▶ _Problem details_: Repeat the data exactly. Pictures stay out.
▼
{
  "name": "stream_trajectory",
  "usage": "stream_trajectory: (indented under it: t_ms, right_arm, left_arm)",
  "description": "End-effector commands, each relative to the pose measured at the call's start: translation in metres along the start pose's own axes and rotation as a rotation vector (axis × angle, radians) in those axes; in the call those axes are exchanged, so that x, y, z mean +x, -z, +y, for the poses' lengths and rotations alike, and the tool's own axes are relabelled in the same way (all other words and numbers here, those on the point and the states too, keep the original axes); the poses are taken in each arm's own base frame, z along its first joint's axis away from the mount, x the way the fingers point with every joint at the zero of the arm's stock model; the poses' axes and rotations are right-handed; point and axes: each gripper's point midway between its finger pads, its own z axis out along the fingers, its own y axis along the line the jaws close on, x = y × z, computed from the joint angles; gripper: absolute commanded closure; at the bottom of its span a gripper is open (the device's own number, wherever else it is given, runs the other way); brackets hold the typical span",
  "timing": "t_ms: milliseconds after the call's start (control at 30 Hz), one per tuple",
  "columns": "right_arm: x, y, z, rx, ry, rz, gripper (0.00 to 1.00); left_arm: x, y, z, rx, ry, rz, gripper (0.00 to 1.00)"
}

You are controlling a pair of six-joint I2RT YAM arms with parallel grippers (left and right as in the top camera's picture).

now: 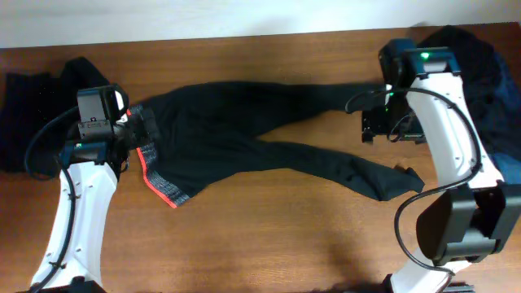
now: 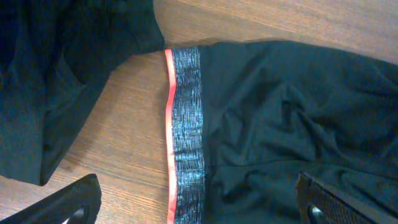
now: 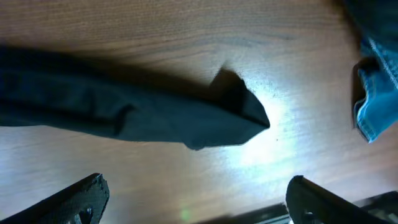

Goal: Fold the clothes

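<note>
A pair of black trousers (image 1: 220, 134) lies spread across the wooden worktop (image 1: 269, 244), its red-and-grey waistband (image 2: 186, 124) toward the robot's left and both legs running off to the right. The left end effector (image 2: 196, 199) hovers over that waistband with jaws wide and nothing between them. The right end effector (image 3: 196, 190), equally wide and empty, hangs just above the upper leg's cuff (image 3: 236, 118).

The legs splay in a narrow V — the lower cuff (image 1: 395, 185) sits well apart from the upper one — so the step in hand looks to be laying one leg over the other. Done well, that would call for a low pinch at the cuff's end, taking both layers of cloth, with the waistband pinned or lifted in time so the seat does not bunch. The wrinkles near the band want smoothing first.

Other garments sit at the edges: a dark heap (image 1: 37, 106) at far left, and a dark pile (image 1: 480, 57) with blue denim (image 3: 373, 106) at right. No basket, bin or box is in view — nothing holds the clothes but the worktop.
</note>
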Motion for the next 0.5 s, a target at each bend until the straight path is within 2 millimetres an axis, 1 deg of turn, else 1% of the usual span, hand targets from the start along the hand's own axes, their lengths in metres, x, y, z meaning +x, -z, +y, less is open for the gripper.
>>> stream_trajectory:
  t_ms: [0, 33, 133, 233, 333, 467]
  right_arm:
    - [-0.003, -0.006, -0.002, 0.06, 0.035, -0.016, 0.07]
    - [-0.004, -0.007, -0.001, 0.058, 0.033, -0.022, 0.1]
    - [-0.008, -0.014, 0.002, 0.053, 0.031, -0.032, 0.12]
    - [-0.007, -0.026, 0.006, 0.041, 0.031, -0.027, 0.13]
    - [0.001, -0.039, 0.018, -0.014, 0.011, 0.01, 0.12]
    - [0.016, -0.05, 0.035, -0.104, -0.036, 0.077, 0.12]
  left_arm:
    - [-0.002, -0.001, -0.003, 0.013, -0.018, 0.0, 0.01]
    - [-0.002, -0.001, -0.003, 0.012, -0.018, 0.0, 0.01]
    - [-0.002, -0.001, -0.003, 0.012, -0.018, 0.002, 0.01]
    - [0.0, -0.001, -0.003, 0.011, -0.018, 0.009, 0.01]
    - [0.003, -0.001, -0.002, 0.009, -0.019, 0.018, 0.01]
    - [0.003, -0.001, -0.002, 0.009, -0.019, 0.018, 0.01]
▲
▶ _Solution_:
{
  "name": "stream_trajectory",
  "usage": "stream_trajectory: (indented under it: t_ms, right_arm, left_arm)",
  "description": "End-effector commands, each relative to the pose measured at the call's start: translation in metres along the start pose's own axes and rotation as a rotation vector (axis × angle, radians) in those axes; in the call those axes are exchanged, so that x, y, z mean +x, -z, +y, for the poses' lengths and rotations alike, and the tool's own axes are relabelled in the same way (all other words and numbers here, those on the point and the states too, keep the original axes); the poses are taken in each arm's own base frame, z along its first joint's axis away from the mount, x the way the fingers point with every joint at the zero of the arm's stock model; the poses' axes and rotations are right-handed; point and axes: each gripper's point midway between its finger pads, its own z axis out along the fingers, its own y axis along the line the jaws close on, x = y × z, computed from the joint angles; gripper: absolute commanded closure; at the bottom of its span a gripper is open (the device's own number, wherever else it is given, runs the other way); brackets hold the typical span",
  "timing": "t_ms: milliseconds after the call's start (control at 30 Hz), one per tuple",
  "columns": "right_arm: x, y, z, rx, ry, rz, gripper (0.00 to 1.00); left_arm: x, y, z, rx, ry, rz, gripper (0.00 to 1.00)"
}

You are controlling a pair of six-joint I2RT YAM arms with parallel grippers (left and right as in the top camera's picture).

now: 
now: 
now: 

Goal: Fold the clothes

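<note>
A pair of black trousers (image 1: 220, 134) lies spread across the wooden worktop (image 1: 269, 244), its red-and-grey waistband (image 2: 186, 124) toward the robot's left and both legs running off to the right. The left end effector (image 2: 196, 199) hovers over that waistband with jaws wide and nothing between them. The right end effector (image 3: 196, 190), equally wide and empty, hangs just above the upper leg's cuff (image 3: 236, 118).

The legs splay in a narrow V — the lower cuff (image 1: 395, 185) sits well apart from the upper one — so the step in hand looks to be laying one leg over the other. Done well, that would call for a low pinch at the cuff's end, taking both layers of cloth, with the waistband pinned or lifted in time so the seat does not bunch. The wrinkles near the band want smoothing first.

Other garments sit at the edges: a dark heap (image 1: 37, 106) at far left, and a dark pile (image 1: 480, 57) with blue denim (image 3: 373, 106) at right. No basket, bin or box is in view — nothing holds the clothes but the worktop.
</note>
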Motion for the next 0.5 s, a target at each bend until the straight path is within 2 millimetres an axis, 1 deg of turn, else 1% of the usual span, hand targets from the start along the hand's own axes, their lengths in metres, x, y, z meaning +x, -z, +y, less is open for the gripper.
>>> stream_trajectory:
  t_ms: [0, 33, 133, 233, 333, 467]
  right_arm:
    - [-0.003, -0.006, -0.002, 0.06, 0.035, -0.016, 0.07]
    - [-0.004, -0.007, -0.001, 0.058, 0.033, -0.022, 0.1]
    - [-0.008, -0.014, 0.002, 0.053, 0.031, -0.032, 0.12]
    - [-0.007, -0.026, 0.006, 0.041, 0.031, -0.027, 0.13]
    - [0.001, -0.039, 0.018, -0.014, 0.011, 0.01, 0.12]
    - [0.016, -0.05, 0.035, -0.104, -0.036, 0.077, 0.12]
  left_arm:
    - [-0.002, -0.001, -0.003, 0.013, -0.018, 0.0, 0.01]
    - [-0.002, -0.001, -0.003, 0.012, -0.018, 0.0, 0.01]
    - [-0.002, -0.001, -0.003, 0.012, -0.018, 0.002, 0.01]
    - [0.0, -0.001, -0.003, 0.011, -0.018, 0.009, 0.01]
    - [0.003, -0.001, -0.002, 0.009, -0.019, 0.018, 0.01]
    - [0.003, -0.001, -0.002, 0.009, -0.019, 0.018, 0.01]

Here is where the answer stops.